◆ What you need to do: Give the records again. Keep them exact and leave out the images.

Data entries:
::::::

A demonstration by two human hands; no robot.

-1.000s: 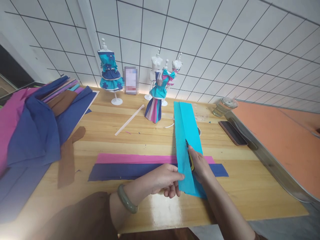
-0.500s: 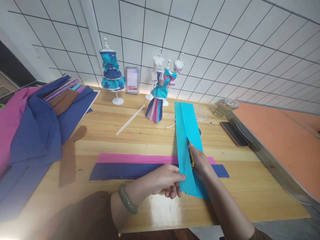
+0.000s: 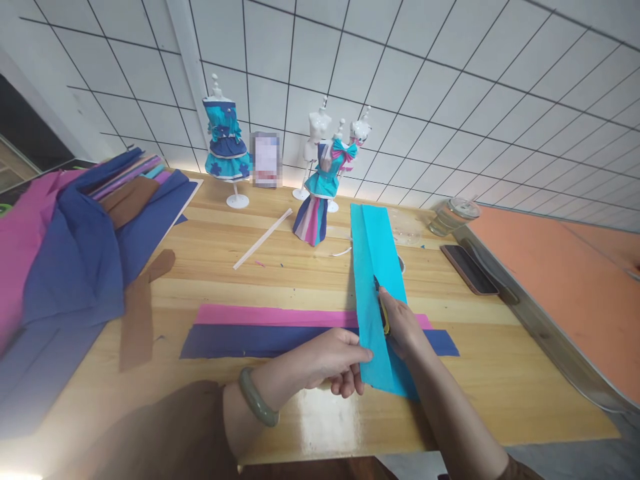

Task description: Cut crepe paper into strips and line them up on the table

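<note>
A long turquoise paper sheet (image 3: 383, 240) lies lengthwise away from me, split by a cut in its near half. My left hand (image 3: 340, 363) is closed on the sheet's near left edge, thumb on top. Scissors with yellow-and-black handles (image 3: 384, 317) sit in my right hand (image 3: 403, 327), their dark tips at the sheet's middle. How far the blades are apart is too small to tell. Under the sheet and both wrists run a pink strip (image 3: 275, 316) and a dark blue strip (image 3: 225, 341), left to right across the table.
Small dress forms, one in a blue dress (image 3: 227, 143) and one in a striped skirt (image 3: 313, 220), stand at the back. Coloured paper (image 3: 75, 247) is heaped at left. A glass (image 3: 453, 217) and a phone (image 3: 469, 269) are at right. A pale strip (image 3: 263, 239) lies mid-table.
The whole view has shifted very slightly. Both hands, the scissors and the turquoise sheet hold nearly the same positions.
</note>
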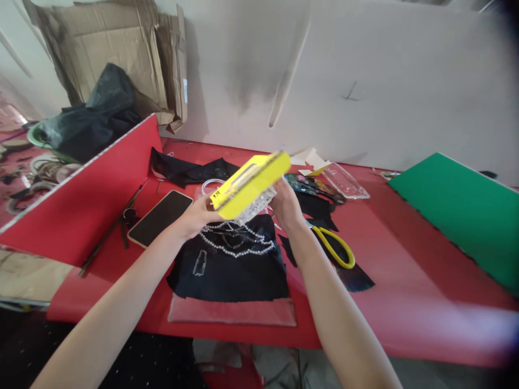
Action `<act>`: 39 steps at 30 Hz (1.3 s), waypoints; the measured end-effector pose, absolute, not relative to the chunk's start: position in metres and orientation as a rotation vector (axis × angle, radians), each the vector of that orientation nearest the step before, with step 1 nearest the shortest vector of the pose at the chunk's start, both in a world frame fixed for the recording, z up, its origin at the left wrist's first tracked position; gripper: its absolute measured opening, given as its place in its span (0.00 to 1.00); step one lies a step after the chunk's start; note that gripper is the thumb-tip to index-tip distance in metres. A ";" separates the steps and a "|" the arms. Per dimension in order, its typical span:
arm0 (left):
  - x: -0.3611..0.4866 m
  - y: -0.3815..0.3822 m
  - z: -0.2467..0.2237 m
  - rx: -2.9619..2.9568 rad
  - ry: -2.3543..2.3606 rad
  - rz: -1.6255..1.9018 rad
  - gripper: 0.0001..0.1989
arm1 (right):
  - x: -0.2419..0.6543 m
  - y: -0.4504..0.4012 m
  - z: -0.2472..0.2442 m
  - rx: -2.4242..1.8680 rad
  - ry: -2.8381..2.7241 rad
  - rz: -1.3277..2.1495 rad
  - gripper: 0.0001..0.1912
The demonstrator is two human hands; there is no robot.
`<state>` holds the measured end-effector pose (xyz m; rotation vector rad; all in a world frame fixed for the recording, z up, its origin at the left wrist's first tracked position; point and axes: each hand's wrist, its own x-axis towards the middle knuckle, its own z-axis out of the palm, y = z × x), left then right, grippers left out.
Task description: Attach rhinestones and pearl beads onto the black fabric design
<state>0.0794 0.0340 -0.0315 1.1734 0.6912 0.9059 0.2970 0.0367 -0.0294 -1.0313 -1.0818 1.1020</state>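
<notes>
Between my two hands is a yellow card pack (253, 186), tilted, with a clear plastic part full of small shiny pieces on its underside. My left hand (197, 218) grips its left end, and my right hand (286, 202) has its right end; some fingers are hidden behind it. Just below lie strings of silvery beads (237, 253) on a black cloth piece (239, 278). A small clear frame-shaped piece (200, 263) rests on the same cloth. Under the cloth is a clear sheet (231, 313).
A dark-screened phone (161, 218) lies left of my hands. Yellow-handled scissors (334, 246) are to the right, near black scraps and a clear plastic tray (346, 181). A red board (93, 194) stands at left, a green board (462, 216) at right. Cardboard (105, 40) leans behind.
</notes>
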 end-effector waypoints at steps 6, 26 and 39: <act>0.078 0.035 -0.027 1.001 0.689 0.886 0.23 | 0.295 0.031 -0.023 -0.941 -1.127 1.153 0.20; 0.067 0.040 -0.045 1.041 0.610 0.871 0.18 | 0.294 0.025 -0.014 -0.918 -1.181 1.144 0.19; 0.066 0.039 -0.042 1.069 0.623 0.863 0.17 | 0.294 0.025 -0.014 -0.931 -1.187 1.126 0.19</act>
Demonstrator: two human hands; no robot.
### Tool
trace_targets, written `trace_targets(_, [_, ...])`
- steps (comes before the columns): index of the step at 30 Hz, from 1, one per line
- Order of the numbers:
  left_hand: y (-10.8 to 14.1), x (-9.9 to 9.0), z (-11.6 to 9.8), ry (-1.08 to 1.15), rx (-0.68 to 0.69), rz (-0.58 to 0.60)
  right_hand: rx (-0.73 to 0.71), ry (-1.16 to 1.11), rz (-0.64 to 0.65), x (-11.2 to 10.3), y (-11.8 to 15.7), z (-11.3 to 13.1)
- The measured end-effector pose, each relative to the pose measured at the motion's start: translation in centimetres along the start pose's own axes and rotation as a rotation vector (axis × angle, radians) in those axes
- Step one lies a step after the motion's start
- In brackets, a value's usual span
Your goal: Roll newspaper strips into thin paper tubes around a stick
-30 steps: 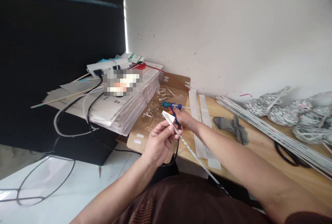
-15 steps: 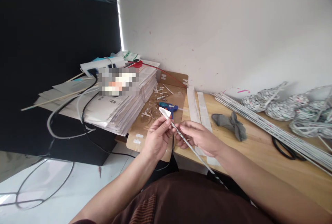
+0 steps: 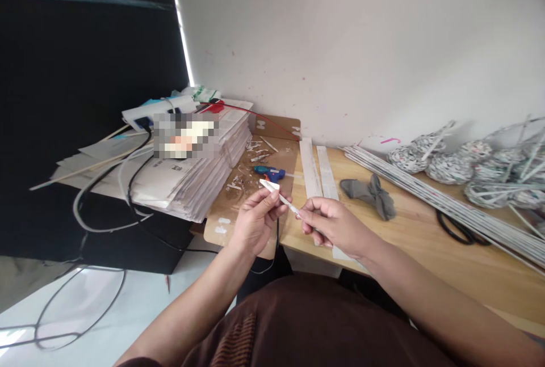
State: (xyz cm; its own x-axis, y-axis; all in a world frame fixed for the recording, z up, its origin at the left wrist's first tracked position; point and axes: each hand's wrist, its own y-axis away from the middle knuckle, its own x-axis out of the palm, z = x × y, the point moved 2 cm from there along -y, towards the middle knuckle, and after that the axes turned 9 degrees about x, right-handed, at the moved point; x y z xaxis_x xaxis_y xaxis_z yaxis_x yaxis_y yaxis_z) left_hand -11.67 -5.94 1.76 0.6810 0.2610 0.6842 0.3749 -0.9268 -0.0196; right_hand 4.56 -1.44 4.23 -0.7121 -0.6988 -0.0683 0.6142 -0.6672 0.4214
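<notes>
Your left fingers [image 3: 268,199] are pinching closed on a paper stick [image 3: 289,204], just below its flared white end; your right fingers [image 3: 307,216] are pinching it lower, near your right palm. The stick is lying between both hands, its long axis sloping from far left to near right. How far it is continuing behind the right hand, I cannot tell. Just beyond the flared end, the blue glue gun [image 3: 276,174] is resting on the cardboard [image 3: 232,208]; the left hand is nearer to it. Both hands are hovering about the front edge of the surface [image 3: 409,225], having open air toward your lap. Leftward, the paper stack [image 3: 213,180] is limiting the room; rightward, paper strips [image 3: 310,168] are lying beyond the right hand.
</notes>
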Motion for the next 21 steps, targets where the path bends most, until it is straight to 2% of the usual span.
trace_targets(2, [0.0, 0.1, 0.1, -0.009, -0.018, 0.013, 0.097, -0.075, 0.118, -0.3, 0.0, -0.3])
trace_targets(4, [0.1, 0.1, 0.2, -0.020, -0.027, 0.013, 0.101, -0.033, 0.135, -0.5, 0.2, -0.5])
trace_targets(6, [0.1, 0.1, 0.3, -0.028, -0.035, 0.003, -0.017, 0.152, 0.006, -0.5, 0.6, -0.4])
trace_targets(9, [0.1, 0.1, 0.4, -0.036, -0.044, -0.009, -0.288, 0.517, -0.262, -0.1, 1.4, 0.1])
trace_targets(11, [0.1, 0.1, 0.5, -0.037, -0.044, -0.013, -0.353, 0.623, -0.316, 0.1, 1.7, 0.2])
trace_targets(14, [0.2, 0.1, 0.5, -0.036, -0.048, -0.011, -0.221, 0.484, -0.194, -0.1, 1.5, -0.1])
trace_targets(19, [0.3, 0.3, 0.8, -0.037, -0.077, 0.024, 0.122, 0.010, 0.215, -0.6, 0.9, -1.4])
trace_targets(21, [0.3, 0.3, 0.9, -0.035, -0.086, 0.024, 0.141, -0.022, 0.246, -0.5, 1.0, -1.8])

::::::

◆ Response:
A demonstration by two human hands; no robot.

-1.000s: 
-0.500s: 
+0.000s: 

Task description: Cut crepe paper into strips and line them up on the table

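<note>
A long turquoise paper sheet (image 3: 383, 240) lies lengthwise away from me, split by a cut in its near half. My left hand (image 3: 340, 363) is closed on the sheet's near left edge, thumb on top. Scissors with yellow-and-black handles (image 3: 384, 317) sit in my right hand (image 3: 403, 327), their dark tips at the sheet's middle. How far the blades are apart is too small to tell. Under the sheet and both wrists run a pink strip (image 3: 275, 316) and a dark blue strip (image 3: 225, 341), left to right across the table.
Small dress forms, one in a blue dress (image 3: 227, 143) and one in a striped skirt (image 3: 313, 220), stand at the back. Coloured paper (image 3: 75, 247) is heaped at left. A glass (image 3: 453, 217) and a phone (image 3: 469, 269) are at right. A pale strip (image 3: 263, 239) lies mid-table.
The whole view has shifted very slightly. Both hands, the scissors and the turquoise sheet hold nearly the same positions.
</note>
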Action `<act>`: 39 steps at 30 Hz (1.3 s), waypoints; the measured end-effector pose, absolute, not relative to the chunk's start: position in metres and orientation as a rotation vector (axis × angle, radians), each the vector of that orientation nearest the step before, with step 1 nearest the shortest vector of the pose at the chunk's start, both in a world frame fixed for the recording, z up, its origin at the left wrist's first tracked position; gripper: its absolute measured opening, given as its place in its span (0.00 to 1.00); step one lies a step after the chunk's start; note that gripper is the thumb-tip to index-tip distance in metres. A ";" separates the steps and a "|" the arms. Per dimension in order, its typical span:
arm0 (left):
  - x: -0.3611..0.4866 m
  - y: -0.3815..0.3822 m
  - z: -0.2467..0.2237 m
  - rx: -2.9619..2.9568 rad
  - ry: -2.3543..2.3606 rad
  - rz: -1.6255..1.9018 rad
  - gripper: 0.0001..0.1989
arm1 (right):
  - x: -0.2419..0.6543 m
  - y: -0.4504..0.4012 m
  - z: -0.2472..0.2442 m
  - rx: -2.4242..1.8680 rad
  - ry: -2.8381..2.7241 rad
  - rz: -1.3277..2.1495 rad
  - gripper: 0.0001..0.1912
The demonstrator is two human hands; there is no robot.
`<state>` holds the measured end-effector pose (xyz m; rotation vector rad; all in a world frame fixed for the recording, z up, its origin at the left wrist's first tracked position; point and axes: each hand's wrist, its own x-axis towards the middle knuckle, its own z-axis out of the palm, y = z × x), left then right, grippers left out.
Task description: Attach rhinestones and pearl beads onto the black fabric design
<state>0.0794 0.0340 -0.0315 1.1734 0.6912 0.9059 0.2970 0.0367 -0.0294 -1.0313 -1.0818 1.1020</state>
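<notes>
Between my two hands is a yellow card pack (253, 186), tilted, with a clear plastic part full of small shiny pieces on its underside. My left hand (197, 218) grips its left end, and my right hand (286, 202) has its right end; some fingers are hidden behind it. Just below lie strings of silvery beads (237, 253) on a black cloth piece (239, 278). A small clear frame-shaped piece (200, 263) rests on the same cloth. Under the cloth is a clear sheet (231, 313).
A dark-screened phone (161, 218) lies left of my hands. Yellow-handled scissors (334, 246) are to the right, near black scraps and a clear plastic tray (346, 181). A red board (93, 194) stands at left, a green board (462, 216) at right. Cardboard (105, 40) leans behind.
</notes>
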 end-effector waypoints at steps 6, 26 and 39: <act>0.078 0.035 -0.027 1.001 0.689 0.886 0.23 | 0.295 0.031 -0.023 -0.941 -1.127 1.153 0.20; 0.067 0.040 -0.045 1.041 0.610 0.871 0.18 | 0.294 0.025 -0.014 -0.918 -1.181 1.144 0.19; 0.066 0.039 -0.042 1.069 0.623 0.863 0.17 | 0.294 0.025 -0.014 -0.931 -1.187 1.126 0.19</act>
Demonstrator: two human hands; no robot.
### Tool
trace_targets, written `trace_targets(_, [_, ...])`
- steps (comes before the columns): index of the step at 30 Hz, from 1, one per line
- Order of the numbers:
  left_hand: y (-10.8 to 14.1), x (-9.9 to 9.0), z (-11.6 to 9.8), ry (-1.08 to 1.15), rx (-0.68 to 0.69), rz (-0.58 to 0.60)
  right_hand: rx (-0.73 to 0.71), ry (-1.16 to 1.11), rz (-0.64 to 0.65), x (-11.2 to 10.3), y (-11.8 to 15.7), z (-11.3 to 13.1)
- The measured end-effector pose, each relative to the pose measured at the motion's start: translation in centimetres along the start pose's own axes and rotation as a rotation vector (axis × angle, radians) in those axes
- Step one lies a step after the motion's start
- In brackets, a value's usual span
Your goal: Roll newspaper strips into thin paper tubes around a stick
-30 steps: 
-15 steps: 
+0 steps: 
State: (xyz cm; its own x-axis, y-axis; all in a world frame fixed for the recording, z up, its origin at the left wrist's first tracked position; point and axes: each hand's wrist, its own y-axis away from the middle knuckle, its own x-axis out of the palm, z = x × y, the point moved 2 cm from there along -y, towards the middle knuckle, and after that the axes turned 9 degrees about x, right-handed, at the moved point; x y z xaxis_x xaxis_y xaxis_z yaxis_x yaxis_y yaxis_z) left_hand -11.67 -5.94 1.76 0.6810 0.2610 0.6842 0.3749 -0.9268 -0.0196; right_hand 4.56 -1.44 4.23 -0.7121 -0.6988 -0.0683 0.6142 -0.6672 0.4214
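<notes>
Your left fingers [image 3: 268,199] are pinching closed on a paper stick [image 3: 289,204], just below its flared white end; your right fingers [image 3: 307,216] are pinching it lower, near your right palm. The stick is lying between both hands, its long axis sloping from far left to near right. How far it is continuing behind the right hand, I cannot tell. Just beyond the flared end, the blue glue gun [image 3: 276,174] is resting on the cardboard [image 3: 232,208]; the left hand is nearer to it. Both hands are hovering about the front edge of the surface [image 3: 409,225], having open air toward your lap. Leftward, the paper stack [image 3: 213,180] is limiting the room; rightward, paper strips [image 3: 310,168] are lying beyond the right hand.
</notes>
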Motion for the next 21 steps, targets where the path bends most, until it is straight to 2% of the usual span.
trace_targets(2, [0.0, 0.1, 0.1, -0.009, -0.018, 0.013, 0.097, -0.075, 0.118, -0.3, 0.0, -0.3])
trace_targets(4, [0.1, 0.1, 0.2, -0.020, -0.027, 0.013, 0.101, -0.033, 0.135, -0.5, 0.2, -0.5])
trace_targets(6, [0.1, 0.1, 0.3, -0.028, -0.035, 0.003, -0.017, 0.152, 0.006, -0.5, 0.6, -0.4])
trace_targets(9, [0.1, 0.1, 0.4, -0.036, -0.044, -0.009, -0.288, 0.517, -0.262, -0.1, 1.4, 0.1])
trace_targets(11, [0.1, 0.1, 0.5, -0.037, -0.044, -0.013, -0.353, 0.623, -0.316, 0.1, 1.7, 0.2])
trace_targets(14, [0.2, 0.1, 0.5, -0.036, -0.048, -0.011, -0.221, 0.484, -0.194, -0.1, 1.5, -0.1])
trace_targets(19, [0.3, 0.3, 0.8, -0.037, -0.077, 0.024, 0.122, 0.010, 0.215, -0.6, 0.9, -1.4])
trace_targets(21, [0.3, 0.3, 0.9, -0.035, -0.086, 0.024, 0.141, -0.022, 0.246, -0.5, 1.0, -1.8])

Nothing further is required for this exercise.